Stored data
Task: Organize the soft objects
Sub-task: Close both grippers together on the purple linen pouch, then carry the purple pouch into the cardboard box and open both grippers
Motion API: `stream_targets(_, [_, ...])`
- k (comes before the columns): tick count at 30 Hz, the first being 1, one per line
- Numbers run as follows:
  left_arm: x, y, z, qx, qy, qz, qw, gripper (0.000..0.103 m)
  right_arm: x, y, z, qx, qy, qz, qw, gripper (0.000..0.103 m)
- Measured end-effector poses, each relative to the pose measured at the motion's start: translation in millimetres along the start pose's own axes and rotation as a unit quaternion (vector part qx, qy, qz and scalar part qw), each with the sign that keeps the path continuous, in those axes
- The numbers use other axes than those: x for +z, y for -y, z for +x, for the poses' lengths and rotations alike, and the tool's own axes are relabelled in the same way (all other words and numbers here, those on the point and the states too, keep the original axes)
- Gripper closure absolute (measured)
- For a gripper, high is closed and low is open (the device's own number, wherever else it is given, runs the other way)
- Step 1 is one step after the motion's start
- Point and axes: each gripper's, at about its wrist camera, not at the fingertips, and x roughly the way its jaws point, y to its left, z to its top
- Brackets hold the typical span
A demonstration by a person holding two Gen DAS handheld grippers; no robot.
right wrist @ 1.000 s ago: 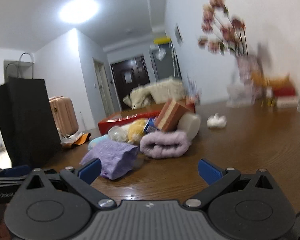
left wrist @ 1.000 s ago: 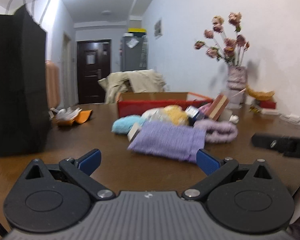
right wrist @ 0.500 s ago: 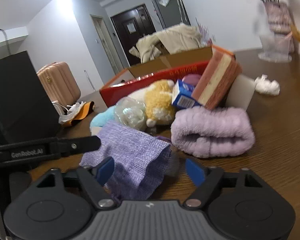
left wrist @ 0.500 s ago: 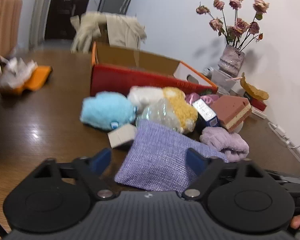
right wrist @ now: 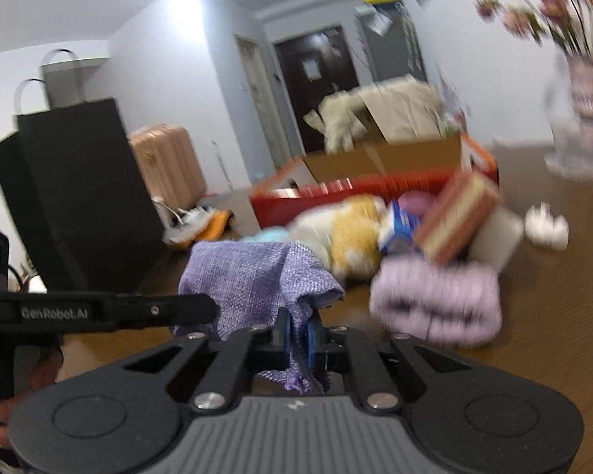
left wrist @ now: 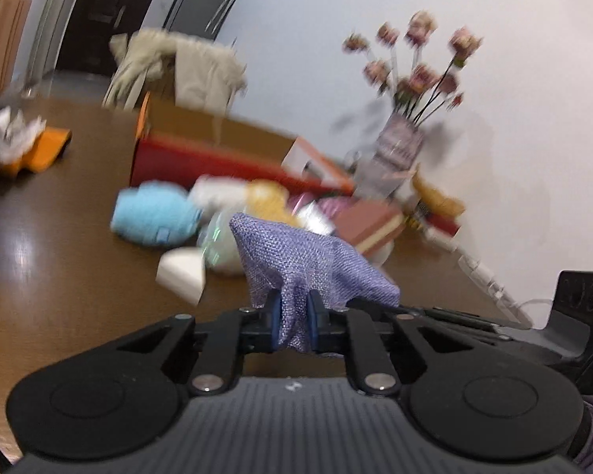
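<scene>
A purple woven cloth bag hangs lifted off the brown table, pinched at two edges. My left gripper is shut on one edge of it. My right gripper is shut on another edge of the same bag, and the left gripper's black arm reaches in from the left of the right wrist view. Behind the bag lie a blue plush, a yellow and white plush, a rolled lilac towel and a pink sponge block. An open red cardboard box stands behind the pile.
A tall black paper bag stands at the table's left. A vase of dried flowers sits by the white wall on the right. Crumpled paper on an orange item lies far left. A small white box lies near the bag.
Both grippers moved in on the purple bag and shut on its edges. The bag has risen off the table and bunched up between them.
</scene>
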Motion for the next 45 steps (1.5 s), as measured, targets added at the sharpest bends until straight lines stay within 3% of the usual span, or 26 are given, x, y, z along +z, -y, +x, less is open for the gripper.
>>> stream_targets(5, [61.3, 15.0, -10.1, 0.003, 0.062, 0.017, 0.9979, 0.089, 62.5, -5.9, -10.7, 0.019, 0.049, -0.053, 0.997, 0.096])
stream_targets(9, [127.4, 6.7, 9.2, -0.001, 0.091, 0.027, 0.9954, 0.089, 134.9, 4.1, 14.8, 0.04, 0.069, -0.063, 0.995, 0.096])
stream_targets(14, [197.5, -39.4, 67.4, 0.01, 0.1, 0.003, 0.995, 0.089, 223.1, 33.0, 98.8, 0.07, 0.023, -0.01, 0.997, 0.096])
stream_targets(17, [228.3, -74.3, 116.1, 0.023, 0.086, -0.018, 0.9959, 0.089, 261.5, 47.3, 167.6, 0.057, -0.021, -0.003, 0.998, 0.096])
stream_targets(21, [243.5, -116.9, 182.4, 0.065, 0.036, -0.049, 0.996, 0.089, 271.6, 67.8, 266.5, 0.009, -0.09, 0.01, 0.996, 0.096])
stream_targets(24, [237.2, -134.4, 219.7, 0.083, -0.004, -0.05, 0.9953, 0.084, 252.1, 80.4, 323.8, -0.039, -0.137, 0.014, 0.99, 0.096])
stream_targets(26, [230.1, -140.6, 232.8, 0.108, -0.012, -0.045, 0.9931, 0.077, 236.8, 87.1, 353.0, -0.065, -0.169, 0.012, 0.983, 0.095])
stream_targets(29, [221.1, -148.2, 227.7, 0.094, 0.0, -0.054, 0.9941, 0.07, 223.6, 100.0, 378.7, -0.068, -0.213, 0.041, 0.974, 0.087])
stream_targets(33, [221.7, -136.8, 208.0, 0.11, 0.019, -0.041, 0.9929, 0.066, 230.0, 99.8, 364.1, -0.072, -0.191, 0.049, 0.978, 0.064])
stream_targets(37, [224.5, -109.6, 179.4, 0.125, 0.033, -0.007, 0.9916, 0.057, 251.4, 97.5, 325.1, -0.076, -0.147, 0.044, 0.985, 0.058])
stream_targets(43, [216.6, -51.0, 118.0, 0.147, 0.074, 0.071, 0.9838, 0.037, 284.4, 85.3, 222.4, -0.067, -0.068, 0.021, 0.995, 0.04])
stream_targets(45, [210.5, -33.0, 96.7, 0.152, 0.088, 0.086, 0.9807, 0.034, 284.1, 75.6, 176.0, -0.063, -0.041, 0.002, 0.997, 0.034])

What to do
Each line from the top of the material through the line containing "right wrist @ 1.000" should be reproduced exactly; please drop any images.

Response to the exercise
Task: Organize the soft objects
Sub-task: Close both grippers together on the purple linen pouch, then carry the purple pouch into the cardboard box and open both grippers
Motion API: `stream_targets(_, [_, ...])`
- k (comes before the columns): tick count at 30 Hz, the first being 1, one per line
- Numbers run as follows:
  left_arm: x, y, z, qx, qy, qz, qw, gripper (0.000..0.103 m)
  right_arm: x, y, z, qx, qy, qz, qw, gripper (0.000..0.103 m)
- Measured end-effector poses, each relative to the pose measured at the motion's start: translation in millimetres along the start pose's own axes and rotation as a unit quaternion (vector part qx, qy, qz and scalar part qw), each with the sign that keeps the path continuous, in those axes
- The numbers use other axes than those: x for +z, y for -y, z for +x, for the poses' lengths and rotations alike, and the tool's own axes are relabelled in the same way (all other words and numbers here, those on the point and the states too, keep the original axes)
- Gripper closure absolute (measured)
- For a gripper, high is closed and low is open (the device's own number, wherever else it is given, runs the other way)
- Step 1 is one step after the motion's start
- Point and axes: each gripper's, at about its wrist camera, not at the fingertips, and x roughly the way its jaws point, y to its left, z to its top
- Brackets hold the typical span
A demonstration by a person holding two Gen DAS handheld grippers; no robot.
right wrist @ 1.000 s ago: 

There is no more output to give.